__Try it__
The full listing, excluding its pictures, should be printed exactly as it stands.

__Records for processing__
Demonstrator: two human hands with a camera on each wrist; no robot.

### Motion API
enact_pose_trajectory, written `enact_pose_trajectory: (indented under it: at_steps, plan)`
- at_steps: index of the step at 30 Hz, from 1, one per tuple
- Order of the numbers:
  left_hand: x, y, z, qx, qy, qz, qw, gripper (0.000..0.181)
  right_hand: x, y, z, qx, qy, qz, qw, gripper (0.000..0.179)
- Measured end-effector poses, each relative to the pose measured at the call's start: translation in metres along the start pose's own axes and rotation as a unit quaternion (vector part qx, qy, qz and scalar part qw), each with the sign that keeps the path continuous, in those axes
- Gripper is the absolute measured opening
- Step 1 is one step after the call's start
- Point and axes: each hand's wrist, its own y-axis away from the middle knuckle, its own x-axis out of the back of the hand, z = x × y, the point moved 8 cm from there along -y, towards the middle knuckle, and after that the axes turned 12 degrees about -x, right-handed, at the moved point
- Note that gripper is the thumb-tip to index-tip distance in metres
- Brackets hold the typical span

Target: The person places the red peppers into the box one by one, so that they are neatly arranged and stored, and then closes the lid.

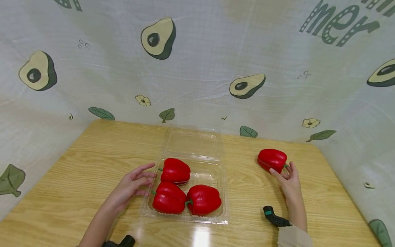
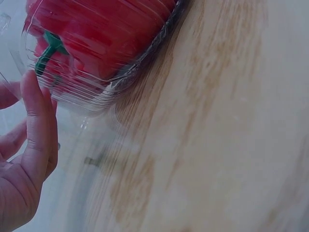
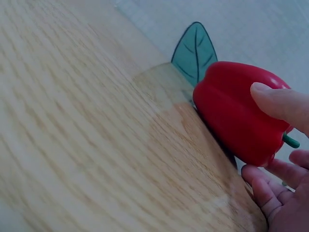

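Note:
A clear plastic clamshell container [image 1: 224, 206] lies open on the table, its lid [image 1: 191, 142] folded back toward the wall. Inside sit three red bell peppers: one at the back left [image 1: 175, 170], one at the front left [image 1: 169, 199] and one at the front right [image 1: 204, 200]. My left hand [image 1: 131, 187] is at the container's left side, fingers loosely extended by its wall. Right of the container, my right hand [image 1: 288, 183] holds another red bell pepper [image 3: 241, 108] near its stem end, thumb on one side and fingers at the other. This pepper rests on the table or just above it; I cannot tell which.
The wooden table [image 1: 247, 192] meets a hanging cloth [image 1: 197, 68] printed with avocados and leaves at its back and sides. Black wrist devices [image 1: 274, 218] are worn on both forearms.

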Motion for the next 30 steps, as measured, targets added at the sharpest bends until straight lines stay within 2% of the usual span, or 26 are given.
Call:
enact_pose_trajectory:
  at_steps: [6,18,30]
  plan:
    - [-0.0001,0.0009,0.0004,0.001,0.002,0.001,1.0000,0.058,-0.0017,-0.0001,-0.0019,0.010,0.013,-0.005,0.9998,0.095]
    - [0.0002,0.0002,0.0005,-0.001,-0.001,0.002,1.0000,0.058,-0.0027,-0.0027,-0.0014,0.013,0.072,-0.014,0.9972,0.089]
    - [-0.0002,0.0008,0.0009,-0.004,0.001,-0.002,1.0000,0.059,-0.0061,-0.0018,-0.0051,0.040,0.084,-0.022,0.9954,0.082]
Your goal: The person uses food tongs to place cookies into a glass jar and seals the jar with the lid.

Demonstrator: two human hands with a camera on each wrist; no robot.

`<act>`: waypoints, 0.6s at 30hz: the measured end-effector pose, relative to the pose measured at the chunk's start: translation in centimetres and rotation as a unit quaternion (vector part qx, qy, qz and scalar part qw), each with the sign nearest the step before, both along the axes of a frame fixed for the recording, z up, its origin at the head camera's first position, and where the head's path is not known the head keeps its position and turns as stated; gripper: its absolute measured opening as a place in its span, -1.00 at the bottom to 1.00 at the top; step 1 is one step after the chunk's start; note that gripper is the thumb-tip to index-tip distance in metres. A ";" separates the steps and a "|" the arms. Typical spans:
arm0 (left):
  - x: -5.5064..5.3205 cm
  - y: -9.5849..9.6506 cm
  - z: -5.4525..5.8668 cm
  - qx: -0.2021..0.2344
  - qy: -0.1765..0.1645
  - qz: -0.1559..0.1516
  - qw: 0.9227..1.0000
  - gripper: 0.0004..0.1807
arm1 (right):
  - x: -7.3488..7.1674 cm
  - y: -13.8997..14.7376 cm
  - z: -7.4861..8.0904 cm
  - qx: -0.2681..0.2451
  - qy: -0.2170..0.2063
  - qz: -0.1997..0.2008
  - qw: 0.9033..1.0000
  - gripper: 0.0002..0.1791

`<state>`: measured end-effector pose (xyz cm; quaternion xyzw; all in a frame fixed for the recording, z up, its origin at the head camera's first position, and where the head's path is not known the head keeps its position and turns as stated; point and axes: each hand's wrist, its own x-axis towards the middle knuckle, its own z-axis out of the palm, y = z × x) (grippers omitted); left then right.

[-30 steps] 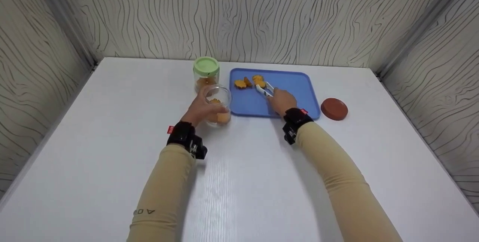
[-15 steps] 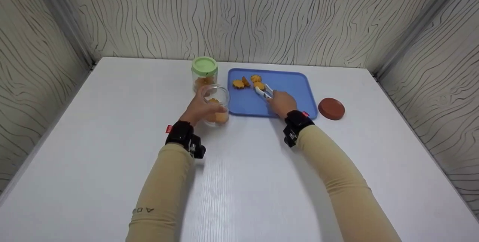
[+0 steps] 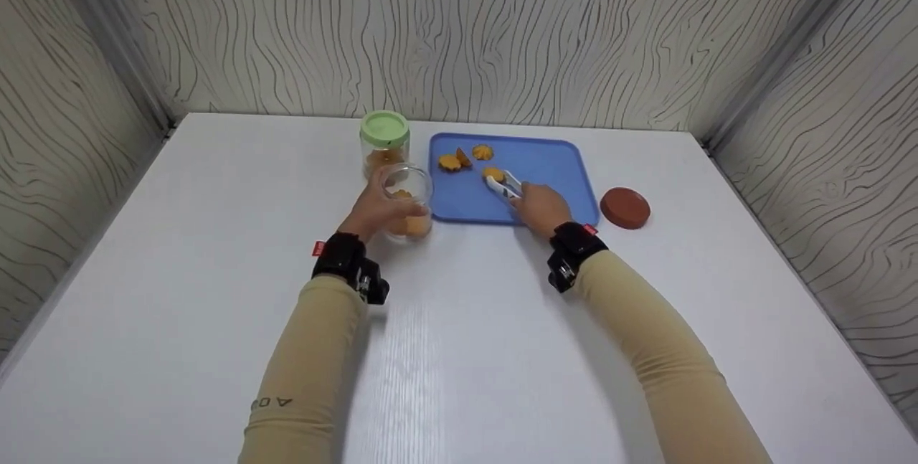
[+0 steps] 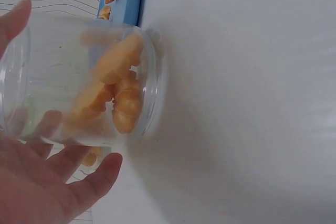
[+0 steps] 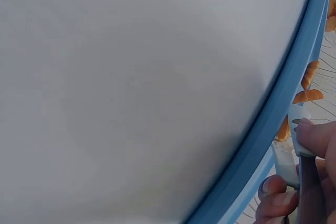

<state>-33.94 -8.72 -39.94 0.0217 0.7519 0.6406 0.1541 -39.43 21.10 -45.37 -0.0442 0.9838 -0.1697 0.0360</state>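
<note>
My left hand grips an uncovered clear jar, thumb on one side and fingers on the other. Several small golden-brown pastries lie at the jar's bottom. Over the blue tray, my right hand holds white tongs with dark handles. A pastry sits between the tong tips; whether it touches the tray I cannot tell. Beyond it, a scalloped pastry lies alone, and two more pastries rest together at the tray's left.
Behind the left hand stands a second jar with a green lid and brown pieces inside. A round reddish-brown lid lies right of the tray on the white table. Patterned panels enclose the back and sides.
The tongs and the pastry between their tips have drawn back toward me, leaving a gap to the scalloped pastry it touched before. The left hand keeps its grip on the jar.
</note>
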 end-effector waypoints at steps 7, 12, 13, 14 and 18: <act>-1.6 0.2 -2.9 -0.033 0.027 0.011 0.999 0.04 | 0.5 0.2 0.1 -0.002 0.003 0.004 1.000 -0.69; -2.3 0.2 -3.8 -0.036 0.031 0.013 0.999 0.08 | 0.9 0.5 0.2 0.006 0.014 0.013 1.000 -0.69; -2.3 0.2 -3.8 -0.036 0.032 0.013 0.999 0.07 | 0.9 0.6 0.2 0.005 0.015 0.014 1.000 -0.69; -2.3 0.2 -3.8 -0.034 0.033 0.013 0.999 0.07 | 1.0 0.7 0.2 0.004 0.015 0.015 1.000 -0.69; -2.4 0.1 -3.8 -0.031 0.030 0.014 0.999 0.07 | 1.1 1.0 -0.1 -0.009 0.007 0.016 1.000 -0.66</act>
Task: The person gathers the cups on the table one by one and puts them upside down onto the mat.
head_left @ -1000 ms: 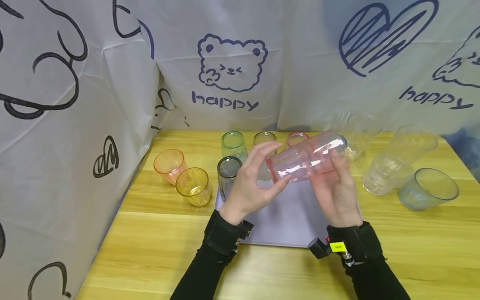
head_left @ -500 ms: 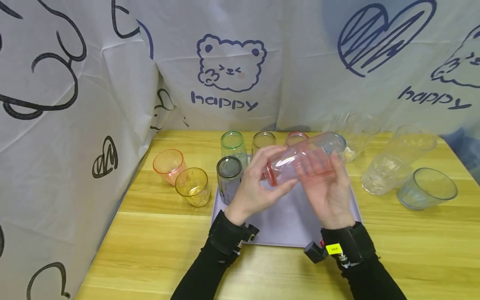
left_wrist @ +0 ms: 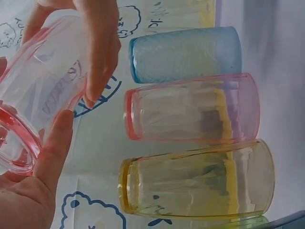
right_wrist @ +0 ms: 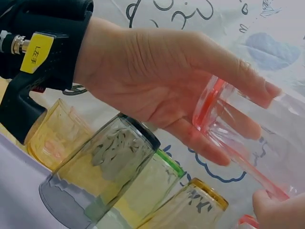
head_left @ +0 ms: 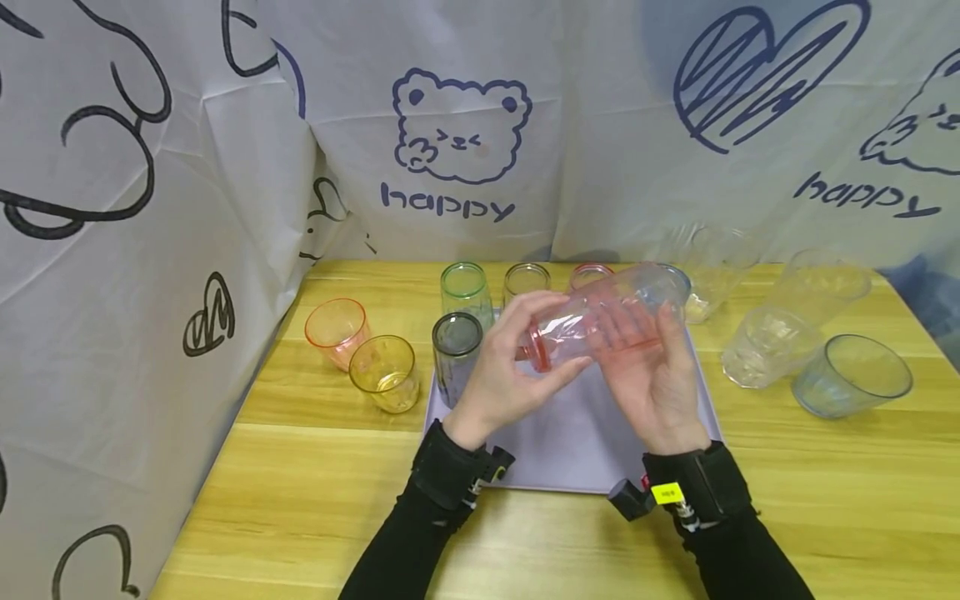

__Response area__
Demonstrator: two human hands with a camera on each wrist; no robot.

### Motion API
enact_pose_trajectory, written `enact_pose_trajectory: (indented under it: at_steps, plan)`
- at_steps: index of the step at 30 Hz, from 1, one per tuple
- Order of the numbers:
  left_hand: x, y, z, qx, qy, qz, qw, gripper (0.000..0.181)
  right_hand: x, y, z, qx, qy, qz, qw, gripper (0.000..0.179)
- Measured end-effector poses, each relative to the pose measured at the call's start: translation in metres along the start pose's own axes and rotation as a unit quaternion (vector part qx, qy, qz and scalar part qw), each with the sign that keeps the path continuous, in those axes
- Gripper is the absolute measured opening
- Step 1 is one step after the call's start
- Point and axes: each hand's wrist, its own y-axis away from the middle knuckle, its own x-axis out of the back of the hand, z = x × y, the point moved 8 cm from there along -y, towards the middle knuckle, and after that the axes turned 12 degrees about -x, right-handed, at the moved point
- Note that gripper is the thumb-tip to index-tip distance in metres
- Brackets hold the typical span

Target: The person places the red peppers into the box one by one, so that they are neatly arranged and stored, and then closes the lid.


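Note:
A clear plastic clamshell container [image 1: 224, 206] lies open on the table, its lid [image 1: 191, 142] folded back toward the wall. Inside sit three red bell peppers: one at the back left [image 1: 175, 170], one at the front left [image 1: 169, 199] and one at the front right [image 1: 204, 200]. My left hand [image 1: 131, 187] is at the container's left side, fingers loosely extended by its wall. Right of the container, my right hand [image 1: 288, 183] holds another red bell pepper [image 3: 241, 108] near its stem end, thumb on one side and fingers at the other. This pepper rests on the table or just above it; I cannot tell which.
The wooden table [image 1: 247, 192] meets a hanging cloth [image 1: 197, 68] printed with avocados and leaves at its back and sides. Black wrist devices [image 1: 274, 218] are worn on both forearms.
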
Motion for the next 30 steps, as measured, targets added at the sharpest bends until straight lines stay within 2% of the usual span, or 26 are given.
Call:
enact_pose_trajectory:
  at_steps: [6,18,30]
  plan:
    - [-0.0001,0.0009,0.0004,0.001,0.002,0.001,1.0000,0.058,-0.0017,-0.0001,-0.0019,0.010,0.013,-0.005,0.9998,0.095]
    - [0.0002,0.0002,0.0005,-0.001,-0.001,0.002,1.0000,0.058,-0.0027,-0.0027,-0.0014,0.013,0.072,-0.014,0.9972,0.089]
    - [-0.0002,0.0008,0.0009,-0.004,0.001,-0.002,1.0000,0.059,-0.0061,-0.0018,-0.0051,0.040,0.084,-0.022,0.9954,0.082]
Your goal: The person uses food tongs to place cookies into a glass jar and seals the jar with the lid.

Demonstrator: two human hands with a camera on each wrist; no robot.

`<act>`: waypoints, 0.6s at 30hz: the measured end-effector pose, relative to the pose measured at the chunk's start: translation in centimetres and rotation as a unit quaternion (vector part qx, qy, qz and scalar part qw), each with the sign nearest the step before, both along the axes of a frame fixed for the recording, z up, its origin at the head camera's first position, and where the head's path is not known the head keeps its position and turns as stated; gripper: its absolute measured opening as a place in its span, -1.00 at the bottom to 1.00 at the top; step 1 is one step after the chunk's start; note that gripper is the thumb-tip to index-tip distance in metres. A ";" separates the steps and a "|" the arms. Typical spans:
arm0 (left):
  - x: -5.5064..5.3205 cm
  - y: -9.5849..9.6506 cm
  - z: -5.4525..5.8668 cm
  - qx: -0.2021..0.2344
  - qy: -0.1765..0.1645
  - qz: -0.1559..0.1516
  - qw: 0.9227..1.0000
  - gripper: 0.0004..0.1807
arm1 (right):
  - x: -7.3488..7.1674 cm
  - y: -13.8997..14.7376 cm
  - z: -7.4861..8.0904 cm
  - qx: -0.2681..0.2451
  - qy: -0.2170..0.2063
  - qz: -0.1997..0.2008
  - qw: 0.9033..1.0000
  - gripper: 0.0002..0.1791

`<state>`: measured end-effector pose (xyz cm; quaternion xyzw; all in a frame fixed for the recording, z up, its origin at the head camera's first position, and where the head's path is not known the head keeps its position and turns as stated; point and axes: each hand's wrist, its own x-axis towards the middle knuckle, its own z-axis out of the palm, y = z × x) (grippers omitted); left then right.

[-30 steps] 
[-15 steps] 
[+0 steps] 
[+0 steps] 
[+0 steps] 

<state>-33.94 -8.72 -39.94 0.0217 0.7519 0.6406 0.1541 -39.43 21.10 -45.37 -0.0442 0.9838 -0.1697 0.0360</state>
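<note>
My left hand grips an uncovered clear jar, thumb on one side and fingers on the other. Several small golden-brown pastries lie at the jar's bottom. Over the blue tray, my right hand holds white tongs with dark handles. A pastry sits between the tong tips; whether it touches the tray I cannot tell. Beyond it, a scalloped pastry lies alone, and two more pastries rest together at the tray's left.
Behind the left hand stands a second jar with a green lid and brown pieces inside. A round reddish-brown lid lies right of the tray on the white table. Patterned panels enclose the back and sides.
The tongs and the pastry between their tips have drawn back toward me, leaving a gap to the scalloped pastry it touched before. The left hand keeps its grip on the jar.
</note>
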 end-effector waypoints at steps 7, 12, 13, 14 and 18: <act>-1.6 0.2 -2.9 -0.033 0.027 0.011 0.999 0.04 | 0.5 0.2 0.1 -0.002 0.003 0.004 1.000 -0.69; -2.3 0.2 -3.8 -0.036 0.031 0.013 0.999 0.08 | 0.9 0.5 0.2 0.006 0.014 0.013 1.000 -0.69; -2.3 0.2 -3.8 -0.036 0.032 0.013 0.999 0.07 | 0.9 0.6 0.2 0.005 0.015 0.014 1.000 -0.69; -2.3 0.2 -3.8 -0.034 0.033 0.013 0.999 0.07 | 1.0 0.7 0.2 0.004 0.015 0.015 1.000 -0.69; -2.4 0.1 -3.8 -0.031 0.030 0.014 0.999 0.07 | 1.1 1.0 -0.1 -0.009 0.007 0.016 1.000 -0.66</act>
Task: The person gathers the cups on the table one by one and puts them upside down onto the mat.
head_left @ -1000 ms: 
head_left @ -500 ms: 
left_wrist @ +0 ms: 
right_wrist @ +0 ms: 
head_left @ +0 ms: 

The answer has been fully stated.